COPYRIGHT
Computer Software, Music Publishing, Trade Mark

by Tom Frederikse
A software designer has failed in his attempt to protect certain aspects of his computer program when the High Court ruled that there is no copyright in the user interface (the visual front-end) of an application. In a complex 111-page judgment of 30 July 2004 (only published in December so that the confidential information could be censored), Navataire, the software designer, lost on most claims but won some others.

Navataire had supplied a software system for tickletless airline booking to easyJet, but easyJet subsequently hired their own software developer, Bulletproof Technologies Inc, to deliberately design a new system with the same “look” as, and to achieve the same results as, Navataire’s program. While admitting that none of the underlying software in the new system copied the old one and that Bulletproof had no access to the source code and did not “decompile” the old system, Navataire nevertheless claimed that their copyright was infringed by something called “non-textual copying” of the work as a whole, or of the various “modules” of the system.
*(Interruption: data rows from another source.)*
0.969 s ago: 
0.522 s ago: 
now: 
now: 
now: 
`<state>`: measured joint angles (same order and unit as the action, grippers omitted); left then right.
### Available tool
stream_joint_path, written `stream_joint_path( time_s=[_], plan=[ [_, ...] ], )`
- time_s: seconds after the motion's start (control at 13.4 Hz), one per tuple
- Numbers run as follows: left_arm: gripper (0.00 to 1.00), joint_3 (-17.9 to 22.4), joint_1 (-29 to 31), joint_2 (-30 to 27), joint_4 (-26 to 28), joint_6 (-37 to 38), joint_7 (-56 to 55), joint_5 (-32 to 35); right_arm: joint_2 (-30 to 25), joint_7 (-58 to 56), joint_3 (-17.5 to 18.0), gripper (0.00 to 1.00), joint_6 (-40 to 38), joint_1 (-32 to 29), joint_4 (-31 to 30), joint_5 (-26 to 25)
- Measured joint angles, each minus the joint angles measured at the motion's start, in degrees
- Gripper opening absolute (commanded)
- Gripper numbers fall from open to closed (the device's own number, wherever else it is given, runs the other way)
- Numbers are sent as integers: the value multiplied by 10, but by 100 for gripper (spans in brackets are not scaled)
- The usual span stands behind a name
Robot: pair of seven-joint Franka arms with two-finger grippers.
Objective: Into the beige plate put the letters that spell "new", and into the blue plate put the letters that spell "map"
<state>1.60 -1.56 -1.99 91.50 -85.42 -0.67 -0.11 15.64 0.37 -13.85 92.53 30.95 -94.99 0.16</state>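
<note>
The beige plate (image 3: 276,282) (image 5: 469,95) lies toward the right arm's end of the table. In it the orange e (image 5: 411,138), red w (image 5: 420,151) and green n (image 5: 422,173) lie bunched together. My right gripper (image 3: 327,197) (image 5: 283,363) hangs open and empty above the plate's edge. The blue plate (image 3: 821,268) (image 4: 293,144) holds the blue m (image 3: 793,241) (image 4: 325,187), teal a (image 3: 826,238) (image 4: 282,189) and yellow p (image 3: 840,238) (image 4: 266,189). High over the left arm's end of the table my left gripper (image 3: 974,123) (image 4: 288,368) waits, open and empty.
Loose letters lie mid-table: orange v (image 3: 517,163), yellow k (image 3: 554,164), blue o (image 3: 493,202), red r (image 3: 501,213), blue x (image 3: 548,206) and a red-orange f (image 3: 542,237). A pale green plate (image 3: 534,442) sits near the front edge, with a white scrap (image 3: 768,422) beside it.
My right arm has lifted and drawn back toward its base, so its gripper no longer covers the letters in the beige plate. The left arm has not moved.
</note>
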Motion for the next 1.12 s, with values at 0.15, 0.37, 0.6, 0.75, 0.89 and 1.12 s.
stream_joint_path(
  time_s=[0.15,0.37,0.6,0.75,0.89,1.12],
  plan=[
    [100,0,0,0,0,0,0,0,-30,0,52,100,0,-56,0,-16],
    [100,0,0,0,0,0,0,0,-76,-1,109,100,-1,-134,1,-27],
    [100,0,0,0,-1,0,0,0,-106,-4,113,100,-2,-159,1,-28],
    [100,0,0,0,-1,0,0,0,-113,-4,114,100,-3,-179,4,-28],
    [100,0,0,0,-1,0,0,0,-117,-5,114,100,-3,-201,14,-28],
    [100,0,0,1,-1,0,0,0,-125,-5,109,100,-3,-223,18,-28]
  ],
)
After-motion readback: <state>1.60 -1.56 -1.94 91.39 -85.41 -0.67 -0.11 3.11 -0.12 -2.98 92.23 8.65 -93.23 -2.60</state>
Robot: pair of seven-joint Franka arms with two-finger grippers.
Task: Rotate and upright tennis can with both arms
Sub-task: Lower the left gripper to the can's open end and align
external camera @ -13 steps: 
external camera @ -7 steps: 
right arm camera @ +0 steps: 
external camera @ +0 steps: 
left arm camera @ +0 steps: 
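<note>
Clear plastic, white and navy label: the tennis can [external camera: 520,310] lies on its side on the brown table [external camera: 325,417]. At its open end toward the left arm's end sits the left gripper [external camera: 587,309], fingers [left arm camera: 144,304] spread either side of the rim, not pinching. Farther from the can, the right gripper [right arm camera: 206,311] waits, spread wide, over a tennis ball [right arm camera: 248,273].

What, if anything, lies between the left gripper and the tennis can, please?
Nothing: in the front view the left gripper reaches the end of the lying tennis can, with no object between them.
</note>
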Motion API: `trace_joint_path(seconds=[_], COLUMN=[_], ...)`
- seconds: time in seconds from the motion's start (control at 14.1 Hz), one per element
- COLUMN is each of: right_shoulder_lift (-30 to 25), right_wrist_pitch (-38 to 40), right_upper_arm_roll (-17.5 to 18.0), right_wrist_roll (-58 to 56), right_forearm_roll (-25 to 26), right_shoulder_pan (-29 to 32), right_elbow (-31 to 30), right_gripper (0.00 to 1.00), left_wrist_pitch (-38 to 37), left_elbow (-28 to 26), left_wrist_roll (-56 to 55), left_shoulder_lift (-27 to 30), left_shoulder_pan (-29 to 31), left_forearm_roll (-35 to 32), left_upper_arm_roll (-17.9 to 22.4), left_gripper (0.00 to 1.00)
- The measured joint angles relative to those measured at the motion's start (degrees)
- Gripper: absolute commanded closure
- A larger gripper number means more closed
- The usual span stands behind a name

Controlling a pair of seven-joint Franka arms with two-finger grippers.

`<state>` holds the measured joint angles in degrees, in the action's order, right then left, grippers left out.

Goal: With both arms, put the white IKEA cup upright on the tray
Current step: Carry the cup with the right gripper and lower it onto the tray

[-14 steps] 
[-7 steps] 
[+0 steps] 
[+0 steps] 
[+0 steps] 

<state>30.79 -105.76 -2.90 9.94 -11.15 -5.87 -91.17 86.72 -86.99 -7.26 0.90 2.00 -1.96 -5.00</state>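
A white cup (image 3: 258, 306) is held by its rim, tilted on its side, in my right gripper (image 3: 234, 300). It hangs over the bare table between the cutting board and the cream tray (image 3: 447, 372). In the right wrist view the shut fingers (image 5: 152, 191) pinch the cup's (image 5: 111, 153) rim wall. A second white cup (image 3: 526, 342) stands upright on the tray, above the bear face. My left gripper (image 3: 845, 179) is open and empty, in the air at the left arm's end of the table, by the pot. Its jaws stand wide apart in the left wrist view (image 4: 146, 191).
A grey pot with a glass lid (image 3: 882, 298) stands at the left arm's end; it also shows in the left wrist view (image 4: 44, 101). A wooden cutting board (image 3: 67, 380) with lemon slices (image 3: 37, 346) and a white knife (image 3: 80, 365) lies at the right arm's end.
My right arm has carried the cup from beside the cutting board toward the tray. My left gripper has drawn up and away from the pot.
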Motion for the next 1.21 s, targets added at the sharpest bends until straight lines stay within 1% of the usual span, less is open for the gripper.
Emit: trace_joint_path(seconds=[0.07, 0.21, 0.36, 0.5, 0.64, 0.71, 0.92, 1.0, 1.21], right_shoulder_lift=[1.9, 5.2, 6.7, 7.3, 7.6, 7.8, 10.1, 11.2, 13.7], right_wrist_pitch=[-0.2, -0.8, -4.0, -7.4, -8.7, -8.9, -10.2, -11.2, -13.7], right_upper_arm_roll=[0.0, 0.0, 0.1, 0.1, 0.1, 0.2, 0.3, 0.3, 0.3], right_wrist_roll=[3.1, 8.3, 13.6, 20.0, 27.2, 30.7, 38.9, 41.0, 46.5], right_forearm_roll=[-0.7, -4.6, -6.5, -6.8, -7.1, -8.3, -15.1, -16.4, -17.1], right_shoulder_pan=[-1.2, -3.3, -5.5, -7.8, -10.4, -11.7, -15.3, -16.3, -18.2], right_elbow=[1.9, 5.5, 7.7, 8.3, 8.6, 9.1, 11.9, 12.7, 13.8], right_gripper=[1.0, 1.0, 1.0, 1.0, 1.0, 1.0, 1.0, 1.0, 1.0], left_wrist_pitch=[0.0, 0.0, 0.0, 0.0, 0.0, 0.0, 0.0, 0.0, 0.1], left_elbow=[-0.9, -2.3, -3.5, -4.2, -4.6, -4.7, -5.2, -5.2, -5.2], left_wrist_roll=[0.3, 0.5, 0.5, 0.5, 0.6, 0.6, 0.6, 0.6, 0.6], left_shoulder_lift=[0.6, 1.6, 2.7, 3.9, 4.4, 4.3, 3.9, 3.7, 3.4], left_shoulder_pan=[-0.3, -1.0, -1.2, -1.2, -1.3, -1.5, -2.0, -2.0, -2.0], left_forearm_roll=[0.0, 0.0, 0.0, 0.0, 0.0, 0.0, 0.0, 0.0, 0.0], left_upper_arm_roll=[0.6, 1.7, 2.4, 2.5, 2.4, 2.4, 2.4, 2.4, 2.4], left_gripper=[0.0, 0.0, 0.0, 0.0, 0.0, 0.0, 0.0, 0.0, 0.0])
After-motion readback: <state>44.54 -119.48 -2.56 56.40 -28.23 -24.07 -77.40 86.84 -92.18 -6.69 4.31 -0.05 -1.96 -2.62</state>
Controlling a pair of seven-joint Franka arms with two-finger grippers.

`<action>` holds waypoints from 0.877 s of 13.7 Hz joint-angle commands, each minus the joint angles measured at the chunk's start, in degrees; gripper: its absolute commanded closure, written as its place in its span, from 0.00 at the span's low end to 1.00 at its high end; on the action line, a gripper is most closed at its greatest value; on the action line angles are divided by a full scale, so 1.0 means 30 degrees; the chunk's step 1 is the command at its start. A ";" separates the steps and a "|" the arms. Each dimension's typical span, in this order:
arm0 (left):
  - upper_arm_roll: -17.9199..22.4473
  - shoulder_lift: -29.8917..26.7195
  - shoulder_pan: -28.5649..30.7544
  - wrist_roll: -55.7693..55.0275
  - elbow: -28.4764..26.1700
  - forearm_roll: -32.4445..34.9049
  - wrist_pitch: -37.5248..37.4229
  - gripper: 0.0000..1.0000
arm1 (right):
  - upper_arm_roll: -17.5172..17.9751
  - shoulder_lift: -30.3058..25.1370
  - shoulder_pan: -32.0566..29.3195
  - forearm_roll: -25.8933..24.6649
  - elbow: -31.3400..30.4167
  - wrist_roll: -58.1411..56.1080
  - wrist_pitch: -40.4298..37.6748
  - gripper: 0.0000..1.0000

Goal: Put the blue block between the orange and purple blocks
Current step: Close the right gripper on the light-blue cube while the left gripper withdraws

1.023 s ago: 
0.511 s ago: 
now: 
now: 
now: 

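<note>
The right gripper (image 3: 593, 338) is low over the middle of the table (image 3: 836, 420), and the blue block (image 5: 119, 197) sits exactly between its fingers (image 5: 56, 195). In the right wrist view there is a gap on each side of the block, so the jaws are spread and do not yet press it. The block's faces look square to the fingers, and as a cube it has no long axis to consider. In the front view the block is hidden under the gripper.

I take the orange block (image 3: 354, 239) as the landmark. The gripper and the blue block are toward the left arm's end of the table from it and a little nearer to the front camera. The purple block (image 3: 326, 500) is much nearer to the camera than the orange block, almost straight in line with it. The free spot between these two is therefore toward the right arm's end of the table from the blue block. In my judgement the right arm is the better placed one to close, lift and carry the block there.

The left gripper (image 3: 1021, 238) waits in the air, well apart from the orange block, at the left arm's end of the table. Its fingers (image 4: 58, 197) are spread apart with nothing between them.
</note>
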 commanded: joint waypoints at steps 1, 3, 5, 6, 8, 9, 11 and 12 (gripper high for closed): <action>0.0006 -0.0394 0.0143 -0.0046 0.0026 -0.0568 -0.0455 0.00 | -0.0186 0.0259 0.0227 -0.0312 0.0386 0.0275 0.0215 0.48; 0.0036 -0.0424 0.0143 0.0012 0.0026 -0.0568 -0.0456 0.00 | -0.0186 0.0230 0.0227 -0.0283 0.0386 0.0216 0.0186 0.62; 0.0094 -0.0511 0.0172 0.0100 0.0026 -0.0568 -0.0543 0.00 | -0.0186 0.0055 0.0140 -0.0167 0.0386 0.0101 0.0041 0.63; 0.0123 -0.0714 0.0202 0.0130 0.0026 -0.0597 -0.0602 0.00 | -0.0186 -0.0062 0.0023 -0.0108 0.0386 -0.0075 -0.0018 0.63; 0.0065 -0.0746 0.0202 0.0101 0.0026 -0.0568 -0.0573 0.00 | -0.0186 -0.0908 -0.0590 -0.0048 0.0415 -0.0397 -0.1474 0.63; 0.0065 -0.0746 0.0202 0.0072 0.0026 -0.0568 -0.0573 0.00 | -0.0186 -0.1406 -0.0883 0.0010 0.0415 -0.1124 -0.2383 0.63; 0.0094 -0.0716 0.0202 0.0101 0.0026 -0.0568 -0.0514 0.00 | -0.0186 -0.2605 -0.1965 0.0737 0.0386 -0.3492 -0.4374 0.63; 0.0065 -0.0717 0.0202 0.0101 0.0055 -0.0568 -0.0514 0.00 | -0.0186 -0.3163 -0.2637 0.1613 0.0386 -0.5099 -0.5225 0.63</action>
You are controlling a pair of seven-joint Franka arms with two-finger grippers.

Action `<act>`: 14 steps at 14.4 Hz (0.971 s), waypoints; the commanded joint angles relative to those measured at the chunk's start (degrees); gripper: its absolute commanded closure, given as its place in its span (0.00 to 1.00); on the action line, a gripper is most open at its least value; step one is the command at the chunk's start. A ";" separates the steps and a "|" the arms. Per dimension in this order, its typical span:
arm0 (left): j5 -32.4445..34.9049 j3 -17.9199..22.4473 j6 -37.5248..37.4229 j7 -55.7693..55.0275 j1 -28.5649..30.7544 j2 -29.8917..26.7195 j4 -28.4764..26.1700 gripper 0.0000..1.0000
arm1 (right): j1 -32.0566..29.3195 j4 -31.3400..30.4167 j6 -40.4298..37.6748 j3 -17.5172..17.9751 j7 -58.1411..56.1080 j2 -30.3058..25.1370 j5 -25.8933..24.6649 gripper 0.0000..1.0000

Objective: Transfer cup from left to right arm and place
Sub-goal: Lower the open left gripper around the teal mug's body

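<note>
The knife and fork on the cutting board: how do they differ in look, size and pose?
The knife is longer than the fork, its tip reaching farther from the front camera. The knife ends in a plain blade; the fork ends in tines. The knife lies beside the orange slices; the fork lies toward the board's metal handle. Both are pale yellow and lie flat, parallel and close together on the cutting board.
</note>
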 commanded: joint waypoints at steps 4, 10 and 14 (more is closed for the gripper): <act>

Put more simply, it was alleged that easyJet had copied the plot of the story without taking the words by stealing the “look and feel” and many of the basic commands of the program. Alternatively, this way of setting out the computer screen and keying in simple commands, such as “A” for availability and “N” to name a passenger, was said to be a “business method” in which copyright subsisted. In technical terms, it was alleged that easyJet had copied the Graphical User Interface (“GUI”) and the command line interfaces and codes of the application. The most commonly argued copyright issue, whether the copying was “substantial”, was applied only to the copying of the source code, though Navataire admitted that little or no source code was copied. It was also admitted by easyJet, however, that about 44% of the original command set had been reproduced and the visual interface and basic functionality seem to have been nearly identical.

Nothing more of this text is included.